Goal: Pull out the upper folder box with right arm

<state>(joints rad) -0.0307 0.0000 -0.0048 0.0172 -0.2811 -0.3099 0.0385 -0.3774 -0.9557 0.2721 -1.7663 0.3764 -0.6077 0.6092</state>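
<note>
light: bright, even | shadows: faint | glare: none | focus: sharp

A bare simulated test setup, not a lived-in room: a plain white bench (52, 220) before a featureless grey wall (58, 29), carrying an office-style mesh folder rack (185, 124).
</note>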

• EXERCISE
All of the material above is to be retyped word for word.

• COMPLETED EXERCISE
Goal: Pull out the upper folder box with right arm

<state>(joints rad) -0.0307 0.0000 -0.0048 0.0172 -0.2811 -0.3099 0.0385 -0.3774 -0.9557 0.2721 -1.7663 0.3764 -0.6077 0.6092</state>
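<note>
light: bright, even | shadows: faint | glare: none | focus: sharp

A bare simulated test setup, not a lived-in room: a plain white bench (52, 220) before a featureless grey wall (58, 29), carrying an office-style mesh folder rack (185, 124).
</note>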

The answer has now been finished.